Work to complete> Each line of the data must be given back verbatim, with pictures removed.

Dataset excerpt>

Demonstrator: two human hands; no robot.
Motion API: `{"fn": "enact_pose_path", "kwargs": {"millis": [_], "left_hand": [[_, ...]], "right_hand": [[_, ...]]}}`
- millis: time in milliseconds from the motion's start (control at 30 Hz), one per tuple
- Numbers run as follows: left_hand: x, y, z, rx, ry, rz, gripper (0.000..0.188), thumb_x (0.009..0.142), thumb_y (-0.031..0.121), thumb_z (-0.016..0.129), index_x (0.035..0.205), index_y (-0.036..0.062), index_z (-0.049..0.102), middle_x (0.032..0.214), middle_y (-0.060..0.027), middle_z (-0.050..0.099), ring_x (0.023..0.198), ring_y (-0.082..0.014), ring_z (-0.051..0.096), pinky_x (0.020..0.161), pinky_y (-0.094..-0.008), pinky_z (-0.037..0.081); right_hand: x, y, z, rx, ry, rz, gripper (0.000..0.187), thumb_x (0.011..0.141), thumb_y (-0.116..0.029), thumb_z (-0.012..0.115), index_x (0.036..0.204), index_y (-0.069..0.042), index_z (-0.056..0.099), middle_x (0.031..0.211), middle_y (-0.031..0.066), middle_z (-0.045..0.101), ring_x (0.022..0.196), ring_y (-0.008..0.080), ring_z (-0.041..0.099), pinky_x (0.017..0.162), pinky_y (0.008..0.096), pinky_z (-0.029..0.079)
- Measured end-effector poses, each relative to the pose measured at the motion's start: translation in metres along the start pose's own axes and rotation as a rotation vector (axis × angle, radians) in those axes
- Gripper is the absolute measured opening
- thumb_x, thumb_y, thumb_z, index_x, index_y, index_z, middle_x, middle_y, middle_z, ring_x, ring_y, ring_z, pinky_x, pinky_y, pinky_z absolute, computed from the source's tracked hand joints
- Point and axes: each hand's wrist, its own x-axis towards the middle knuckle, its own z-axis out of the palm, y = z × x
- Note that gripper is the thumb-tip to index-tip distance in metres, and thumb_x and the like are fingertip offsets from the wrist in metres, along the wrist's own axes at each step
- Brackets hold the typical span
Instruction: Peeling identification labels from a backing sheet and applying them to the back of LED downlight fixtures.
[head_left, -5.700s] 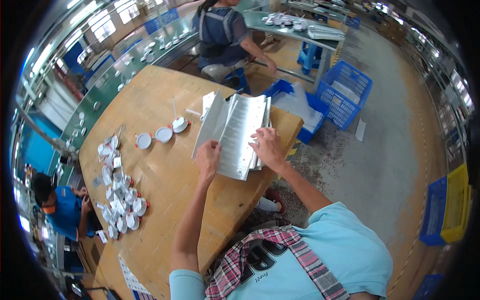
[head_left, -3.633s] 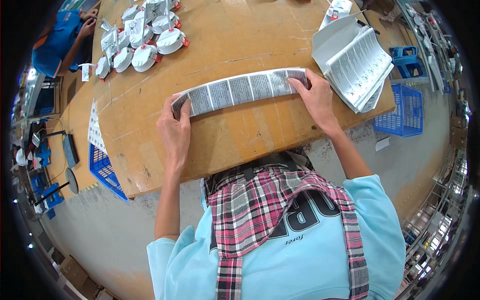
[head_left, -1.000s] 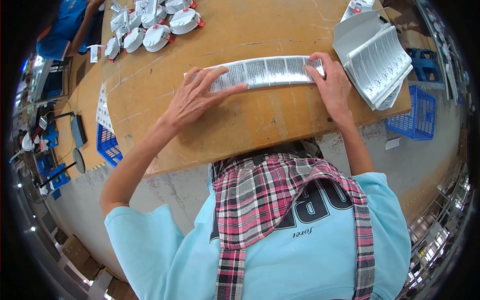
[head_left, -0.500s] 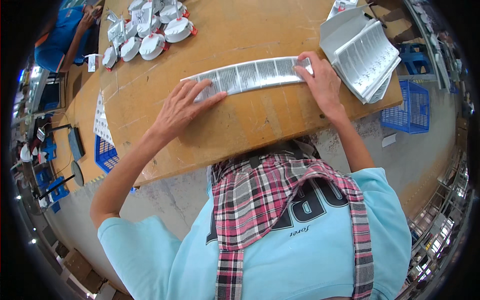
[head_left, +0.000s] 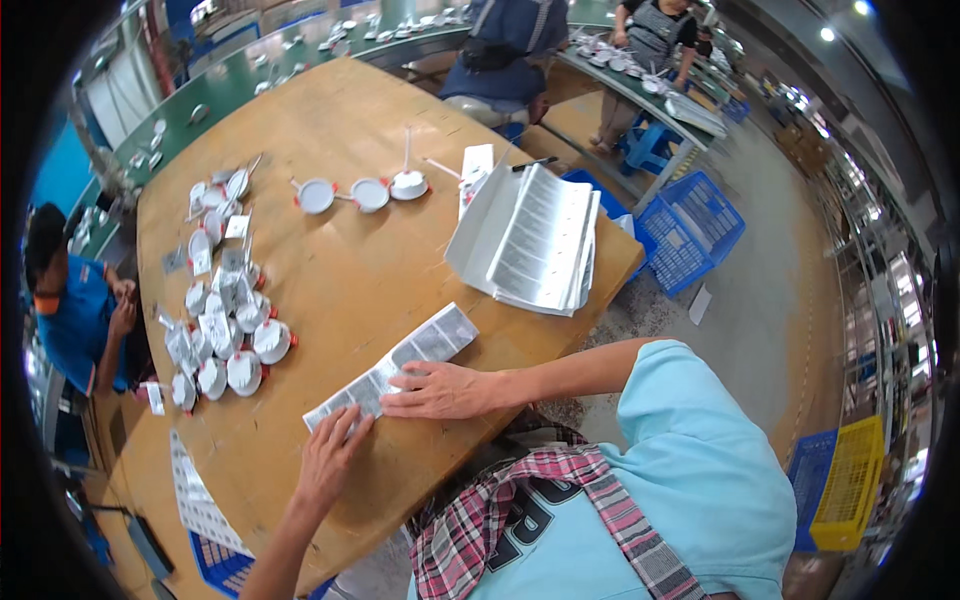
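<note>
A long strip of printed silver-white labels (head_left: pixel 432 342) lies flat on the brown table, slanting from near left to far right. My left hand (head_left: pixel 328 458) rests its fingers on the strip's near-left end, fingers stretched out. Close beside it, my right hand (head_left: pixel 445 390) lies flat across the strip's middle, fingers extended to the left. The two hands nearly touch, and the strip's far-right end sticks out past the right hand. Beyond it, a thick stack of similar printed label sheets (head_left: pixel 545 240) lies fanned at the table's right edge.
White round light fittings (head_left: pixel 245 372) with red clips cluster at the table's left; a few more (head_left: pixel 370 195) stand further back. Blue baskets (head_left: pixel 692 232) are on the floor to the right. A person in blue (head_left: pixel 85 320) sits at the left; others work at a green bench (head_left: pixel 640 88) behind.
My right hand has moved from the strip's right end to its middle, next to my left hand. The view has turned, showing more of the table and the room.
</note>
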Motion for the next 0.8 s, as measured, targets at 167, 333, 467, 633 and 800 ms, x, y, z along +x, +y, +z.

Solution>
Demonstrator: two human hands; no robot.
Motion API: `{"fn": "enact_pose_path", "kwargs": {"millis": [_], "left_hand": [[_, ...]], "right_hand": [[_, ...]]}}`
- millis: time in milliseconds from the motion's start (control at 30 Hz), one per tuple
- Numbers run as follows: left_hand: x, y, z, rx, ry, rz, gripper (0.000..0.188), thumb_x (0.009..0.142), thumb_y (-0.031..0.121), thumb_z (-0.016..0.129), index_x (0.035..0.205), index_y (-0.036..0.062), index_z (-0.049..0.102), middle_x (0.032..0.214), middle_y (-0.060..0.027), middle_z (-0.050..0.099), ring_x (0.023..0.198), ring_y (-0.082..0.014), ring_z (-0.051..0.096), pinky_x (0.020..0.161), pinky_y (-0.094..-0.008), pinky_z (-0.037..0.081); right_hand: x, y, z, rx, ry, rz, gripper (0.000..0.187), thumb_x (0.011..0.141), thumb_y (-0.116..0.029), thumb_z (-0.012..0.115), index_x (0.036..0.204), index_y (-0.069..0.042), index_z (-0.056..0.099), middle_x (0.031..0.211), middle_y (-0.031..0.066), middle_z (-0.045..0.101), ring_x (0.022..0.196), ring_y (-0.008..0.080), ring_z (-0.041..0.099), pinky_x (0.017..0.162), pinky_y (0.008..0.096), pinky_z (-0.029..0.079)
- Measured end-effector poses, each relative to the pose measured at the motion's start: translation in metres along the start pose's own axes and rotation as a rotation vector (axis × angle, radians) in those axes
- Gripper is the absolute measured opening
- thumb_x, thumb_y, thumb_z, index_x, index_y, index_z, middle_x, middle_y, middle_z, ring_x, ring_y, ring_z, pinky_x, pinky_y, pinky_z absolute, computed from the source's tracked hand joints
- Point and axes: each hand's wrist, its own x-axis towards the middle knuckle, its own z-axis out of the palm, y = z × x
- Note that gripper is the thumb-tip to index-tip distance in metres, and thumb_x and the like are fingertip offsets from the wrist in metres, along the wrist's own axes at each step
- Brackets hold the typical span
Instruction: Peeling identification labels from a backing sheet and applying them to the back of LED downlight fixtures.
[head_left, -5.700s] 
[head_left, -3.633s] 
[head_left, -1.000s] 
[head_left, -0.500s] 
[head_left, +0.000s] 
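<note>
A long strip of printed silver-white labels (head_left: pixel 432 342) lies flat on the brown table, slanting from near left to far right. My left hand (head_left: pixel 328 458) rests its fingers on the strip's near-left end, fingers stretched out. Close beside it, my right hand (head_left: pixel 445 390) lies flat across the strip's middle, fingers extended to the left. The two hands nearly touch, and the strip's far-right end sticks out past the right hand. Beyond it, a thick stack of similar printed label sheets (head_left: pixel 545 240) lies fanned at the table's right edge.
White round light fittings (head_left: pixel 245 372) with red clips cluster at the table's left; a few more (head_left: pixel 370 195) stand further back. Blue baskets (head_left: pixel 692 232) are on the floor to the right. A person in blue (head_left: pixel 85 320) sits at the left; others work at a green bench (head_left: pixel 640 88) behind.
My right hand has moved from the strip's right end to its middle, next to my left hand. The view has turned, showing more of the table and the room.
</note>
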Motion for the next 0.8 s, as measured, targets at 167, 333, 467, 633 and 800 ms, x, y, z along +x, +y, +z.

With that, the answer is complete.